-------- Information shown
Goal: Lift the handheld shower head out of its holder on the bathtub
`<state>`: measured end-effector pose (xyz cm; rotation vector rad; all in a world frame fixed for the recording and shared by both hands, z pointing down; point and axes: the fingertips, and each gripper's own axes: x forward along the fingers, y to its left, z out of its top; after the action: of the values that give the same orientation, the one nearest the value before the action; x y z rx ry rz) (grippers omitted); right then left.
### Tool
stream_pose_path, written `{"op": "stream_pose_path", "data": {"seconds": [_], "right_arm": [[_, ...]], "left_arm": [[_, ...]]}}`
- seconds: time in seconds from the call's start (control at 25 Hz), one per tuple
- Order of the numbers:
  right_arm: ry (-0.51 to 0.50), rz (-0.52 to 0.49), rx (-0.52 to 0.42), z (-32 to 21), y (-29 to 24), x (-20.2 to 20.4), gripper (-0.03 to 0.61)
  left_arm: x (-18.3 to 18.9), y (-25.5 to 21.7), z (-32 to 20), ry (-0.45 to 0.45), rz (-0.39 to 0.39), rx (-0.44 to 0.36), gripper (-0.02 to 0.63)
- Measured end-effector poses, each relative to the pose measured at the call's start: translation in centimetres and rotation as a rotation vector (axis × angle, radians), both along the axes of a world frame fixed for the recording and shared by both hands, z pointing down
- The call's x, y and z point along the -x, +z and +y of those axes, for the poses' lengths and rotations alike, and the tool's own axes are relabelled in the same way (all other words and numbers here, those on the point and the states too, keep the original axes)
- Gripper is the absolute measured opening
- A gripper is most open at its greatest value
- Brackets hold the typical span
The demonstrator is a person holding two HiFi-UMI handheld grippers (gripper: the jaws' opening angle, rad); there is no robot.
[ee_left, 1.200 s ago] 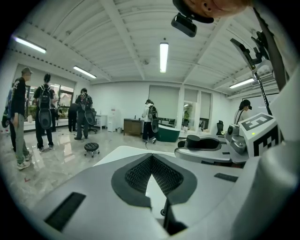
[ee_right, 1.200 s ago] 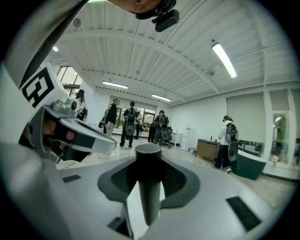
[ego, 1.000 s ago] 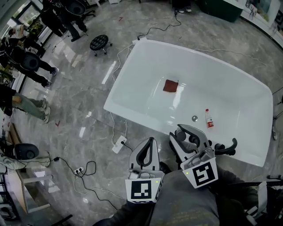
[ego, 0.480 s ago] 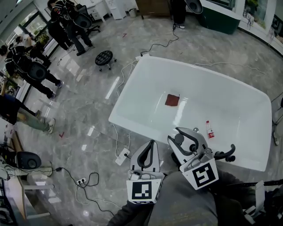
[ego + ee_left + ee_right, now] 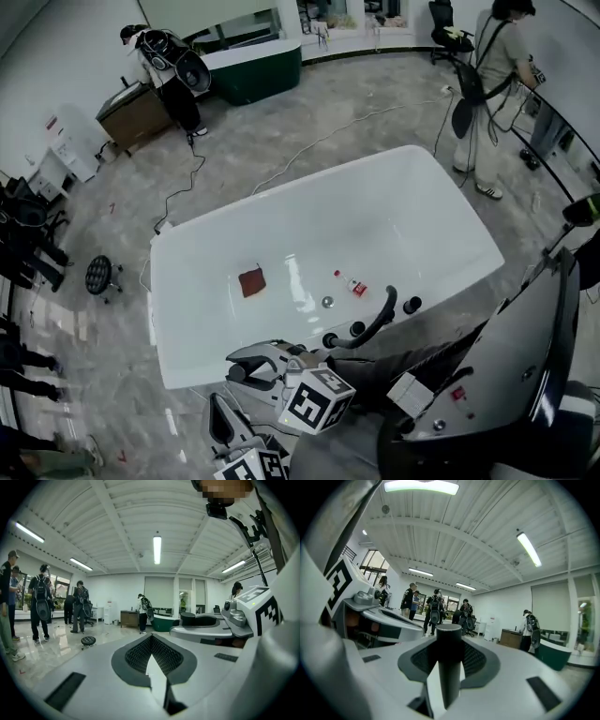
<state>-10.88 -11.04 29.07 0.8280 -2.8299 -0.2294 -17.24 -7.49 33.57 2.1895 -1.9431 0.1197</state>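
The white bathtub (image 5: 441, 202) fills the middle of the head view. On its near rim stand black knobs (image 5: 411, 305) and a curved black spout (image 5: 375, 319). My right gripper (image 5: 242, 366) hangs just outside the near rim, shut on the black cylindrical shower head handle (image 5: 449, 667), which stands upright between its pads. The handle's round end (image 5: 238, 373) shows in the jaws from above. My left gripper (image 5: 223, 420) is lower left, beside the right one, with its tips together and nothing between them (image 5: 150, 641).
A red cloth (image 5: 251, 281), a small bottle (image 5: 352, 284) and the drain (image 5: 327, 302) lie in the tub. A cable (image 5: 309, 150) runs over the floor behind it. Several people stand around the room, one near the tub's far right corner (image 5: 492, 94). A grey machine (image 5: 506, 375) fills the lower right.
The head view has swung round, so the tub is seen from another side and both grippers sit lower and further left in the picture. The right gripper still holds the black handle.
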Motion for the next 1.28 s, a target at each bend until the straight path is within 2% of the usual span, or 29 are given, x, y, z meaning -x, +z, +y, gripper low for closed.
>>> {"op": "stream_pose_path", "data": {"seconds": [0.2,0.36,0.44,0.52,0.68,0.88,1.12,1.28], "right_arm": [[0.004,0.007,-0.005,1.4,-0.1,-0.7,0.130],[0.034,0.005,-0.013,3.6,-0.5,-3.8,0.130],[0.057,0.007,-0.047,3.8,-2.0,-4.9,0.130],[0.050,0.011,-0.087,3.6,-3.1,-3.3,0.130],[0.024,-0.001,-0.076,3.7,-2.6,0.3,0.130],[0.023,-0.019,-0.066,4.4,-1.5,-0.3,0.130],[0.027,-0.036,-0.131,7.2,-3.2,-0.3,0.130],[0.069,-0.081,-0.122,9.7,-4.7,-1.4,0.130]], "left_arm": [[-2.2,-3.2,0.9,0.035,-0.035,-0.015,0.003],[-5.3,-4.6,2.4,0.074,-0.049,-0.033,0.003],[-6.2,-6.0,2.5,0.093,-0.057,-0.050,0.003],[-4.6,-7.0,2.5,0.080,-0.053,-0.060,0.003],[-0.8,-6.6,3.0,0.040,-0.062,-0.058,0.003],[-1.2,-5.3,3.9,0.023,-0.074,-0.066,0.003],[-0.8,-6.4,6.5,0.013,-0.083,-0.108,0.003],[-1.7,-7.4,8.9,0.033,-0.099,-0.128,0.003]]}}
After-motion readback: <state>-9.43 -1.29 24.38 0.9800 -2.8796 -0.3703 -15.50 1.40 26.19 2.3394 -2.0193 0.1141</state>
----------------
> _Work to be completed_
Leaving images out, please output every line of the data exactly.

> _Exercise result_
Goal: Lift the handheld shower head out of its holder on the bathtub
`<state>`: measured end-effector pose (xyz cm; rotation vector rad; all in a world frame fixed for the recording and shared by both hands, z pointing down; point and axes: the fingertips, and each gripper's own axes: x forward along the fingers, y to its left, z out of its top; after the action: of the values that give the same orientation, the one nearest the value before the action; x y z rx ry rz) (grippers omitted); right then left.
### Tool
stream_pose_path, written `{"op": "stream_pose_path", "data": {"seconds": [_], "right_arm": [[_, ...]], "left_arm": [[_, ...]]}}`
- seconds: time in seconds from the call's start (control at 25 Hz), one per tuple
- Order of the numbers:
  right_arm: ry (-0.51 to 0.50), rz (-0.52 to 0.49), rx (-0.52 to 0.42), z (-32 to 21), y (-29 to 24), x (-20.2 to 20.4), gripper (-0.03 to 0.61)
  left_arm: x (-18.3 to 18.9), y (-25.5 to 21.7), z (-32 to 20), ry (-0.45 to 0.45), rz (-0.39 to 0.39), rx (-0.44 to 0.36), gripper (-0.02 to 0.63)
- Measured end-effector poses, each relative to the pose measured at the call's start: translation in centimetres and rotation as a rotation vector (axis × angle, radians), both along the axes of a world frame fixed for the recording and shared by both hands, z pointing down
- The call's x, y and z point along the -x, +z and +y of those axes, for the poses' lengths and rotations alike, and the tool's own axes are relabelled in the same way (all other words and numbers here, those on the point and the states too, keep the original axes)
- Gripper is the absolute measured opening
- A gripper is most open at its greatest value
- Brackets hold the typical span
The demonstrator is a person holding two HiFi-UMI handheld grippers (gripper: the jaws' opening angle, rad); there is no robot.
[ee_left, 1.200 s ago] 
[ee_right, 1.200 s ago] 
[ego, 1.000 s ago] 
[ego, 0.480 s ago] 
[ego + ee_left + ee_right, now] 
<state>-10.88 -11.04 29.07 0.8280 -2.8299 -0.2294 -17.24 -7.49 33.57 2.1895 -1.9431 0.1197</state>
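The white bathtub (image 5: 441, 202) fills the middle of the head view. On its near rim stand black knobs (image 5: 411, 305) and a curved black spout (image 5: 375, 319). My right gripper (image 5: 242, 366) hangs just outside the near rim, shut on the black cylindrical shower head handle (image 5: 449, 667), which stands upright between its pads. The handle's round end (image 5: 238, 373) shows in the jaws from above. My left gripper (image 5: 223, 420) is lower left, beside the right one, with its tips together and nothing between them (image 5: 150, 641).
A red cloth (image 5: 251, 281), a small bottle (image 5: 352, 284) and the drain (image 5: 327, 302) lie in the tub. A cable (image 5: 309, 150) runs over the floor behind it. Several people stand around the room, one near the tub's far right corner (image 5: 492, 94). A grey machine (image 5: 506, 375) fills the lower right.
The head view has swung round, so the tub is seen from another side and both grippers sit lower and further left in the picture. The right gripper still holds the black handle.
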Motion for the next 1.28 s, a target at each bend until the straight path is within 2% of the usual span, or 29 are given, x, y, z meaning -x, +z, +y, gripper low for closed.
>>> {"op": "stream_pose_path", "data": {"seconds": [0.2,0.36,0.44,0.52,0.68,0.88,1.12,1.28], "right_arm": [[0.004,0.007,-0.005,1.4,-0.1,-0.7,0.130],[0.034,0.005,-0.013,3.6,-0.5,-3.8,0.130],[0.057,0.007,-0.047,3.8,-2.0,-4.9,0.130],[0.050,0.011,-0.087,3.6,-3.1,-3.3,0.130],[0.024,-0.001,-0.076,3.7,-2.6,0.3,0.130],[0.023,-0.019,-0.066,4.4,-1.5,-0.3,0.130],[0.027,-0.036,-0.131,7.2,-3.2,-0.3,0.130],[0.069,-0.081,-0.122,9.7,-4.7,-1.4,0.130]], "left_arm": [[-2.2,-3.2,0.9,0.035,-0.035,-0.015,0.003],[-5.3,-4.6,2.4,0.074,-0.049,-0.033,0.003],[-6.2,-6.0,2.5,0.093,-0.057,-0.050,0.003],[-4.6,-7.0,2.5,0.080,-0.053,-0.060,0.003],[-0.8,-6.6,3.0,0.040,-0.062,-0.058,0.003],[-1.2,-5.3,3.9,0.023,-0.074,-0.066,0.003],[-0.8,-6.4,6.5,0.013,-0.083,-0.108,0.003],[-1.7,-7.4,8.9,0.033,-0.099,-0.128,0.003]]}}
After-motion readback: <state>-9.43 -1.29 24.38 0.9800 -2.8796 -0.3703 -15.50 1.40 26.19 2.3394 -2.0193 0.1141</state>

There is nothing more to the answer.